Count the lines in the data below that include the word "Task", then state the total and nothing besides.
:: RECORDS TO PROCESS ::
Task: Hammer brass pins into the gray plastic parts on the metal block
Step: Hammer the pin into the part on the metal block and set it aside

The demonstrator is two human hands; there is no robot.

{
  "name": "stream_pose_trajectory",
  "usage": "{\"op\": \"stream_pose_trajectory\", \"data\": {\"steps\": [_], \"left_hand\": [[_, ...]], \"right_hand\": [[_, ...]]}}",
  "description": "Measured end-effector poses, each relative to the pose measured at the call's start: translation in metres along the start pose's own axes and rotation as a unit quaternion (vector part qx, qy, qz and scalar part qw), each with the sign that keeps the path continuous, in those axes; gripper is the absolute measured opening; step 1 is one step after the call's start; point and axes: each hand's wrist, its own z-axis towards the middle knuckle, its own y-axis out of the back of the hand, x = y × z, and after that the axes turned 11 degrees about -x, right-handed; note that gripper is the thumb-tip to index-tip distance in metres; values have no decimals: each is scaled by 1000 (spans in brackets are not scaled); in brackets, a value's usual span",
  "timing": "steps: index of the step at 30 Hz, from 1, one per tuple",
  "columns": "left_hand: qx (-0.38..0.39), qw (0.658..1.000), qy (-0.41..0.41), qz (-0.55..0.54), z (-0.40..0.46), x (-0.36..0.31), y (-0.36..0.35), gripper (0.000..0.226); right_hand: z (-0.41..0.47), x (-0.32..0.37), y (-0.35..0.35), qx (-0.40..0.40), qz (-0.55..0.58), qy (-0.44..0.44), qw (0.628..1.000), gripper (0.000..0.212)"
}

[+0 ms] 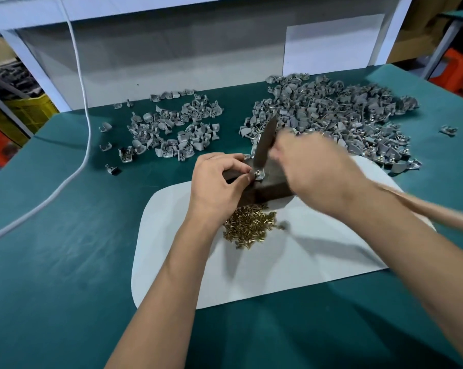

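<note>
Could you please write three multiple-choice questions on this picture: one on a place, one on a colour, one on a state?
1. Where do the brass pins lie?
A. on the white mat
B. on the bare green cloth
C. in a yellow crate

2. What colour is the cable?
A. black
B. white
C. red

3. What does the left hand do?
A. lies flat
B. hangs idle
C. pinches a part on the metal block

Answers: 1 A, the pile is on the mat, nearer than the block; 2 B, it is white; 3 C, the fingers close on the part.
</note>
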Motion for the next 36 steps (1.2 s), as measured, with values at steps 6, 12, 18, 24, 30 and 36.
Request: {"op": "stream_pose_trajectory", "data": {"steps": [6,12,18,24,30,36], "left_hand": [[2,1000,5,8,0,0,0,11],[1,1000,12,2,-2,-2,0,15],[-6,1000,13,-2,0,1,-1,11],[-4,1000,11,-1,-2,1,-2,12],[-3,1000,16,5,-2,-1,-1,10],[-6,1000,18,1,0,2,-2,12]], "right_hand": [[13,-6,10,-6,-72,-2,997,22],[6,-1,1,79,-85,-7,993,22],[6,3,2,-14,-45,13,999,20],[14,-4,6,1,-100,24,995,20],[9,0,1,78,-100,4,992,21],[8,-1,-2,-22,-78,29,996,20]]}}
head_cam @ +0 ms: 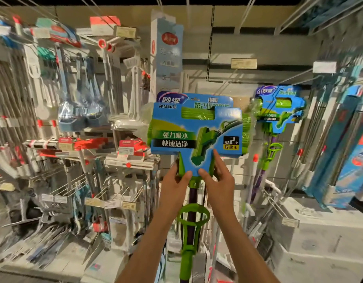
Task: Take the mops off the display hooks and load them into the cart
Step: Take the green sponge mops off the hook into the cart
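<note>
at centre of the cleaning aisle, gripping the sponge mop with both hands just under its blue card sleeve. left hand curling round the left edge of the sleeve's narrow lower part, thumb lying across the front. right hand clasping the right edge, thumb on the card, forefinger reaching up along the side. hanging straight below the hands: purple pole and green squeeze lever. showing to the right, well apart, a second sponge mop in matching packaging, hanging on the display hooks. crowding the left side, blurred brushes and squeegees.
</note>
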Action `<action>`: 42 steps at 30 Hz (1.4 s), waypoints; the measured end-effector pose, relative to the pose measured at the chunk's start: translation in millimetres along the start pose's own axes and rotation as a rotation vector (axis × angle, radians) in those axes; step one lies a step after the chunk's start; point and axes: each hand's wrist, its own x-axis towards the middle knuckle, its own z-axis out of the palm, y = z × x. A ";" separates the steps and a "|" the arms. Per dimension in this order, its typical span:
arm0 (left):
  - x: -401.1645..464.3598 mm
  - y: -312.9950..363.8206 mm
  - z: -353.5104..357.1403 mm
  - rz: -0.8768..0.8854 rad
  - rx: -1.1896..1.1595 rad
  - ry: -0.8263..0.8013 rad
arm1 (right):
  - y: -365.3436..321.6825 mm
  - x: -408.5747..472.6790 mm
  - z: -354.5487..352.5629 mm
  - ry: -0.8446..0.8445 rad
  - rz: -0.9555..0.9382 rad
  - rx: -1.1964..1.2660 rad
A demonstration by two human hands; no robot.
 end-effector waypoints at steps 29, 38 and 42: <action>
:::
- FINISHED EXERCISE: 2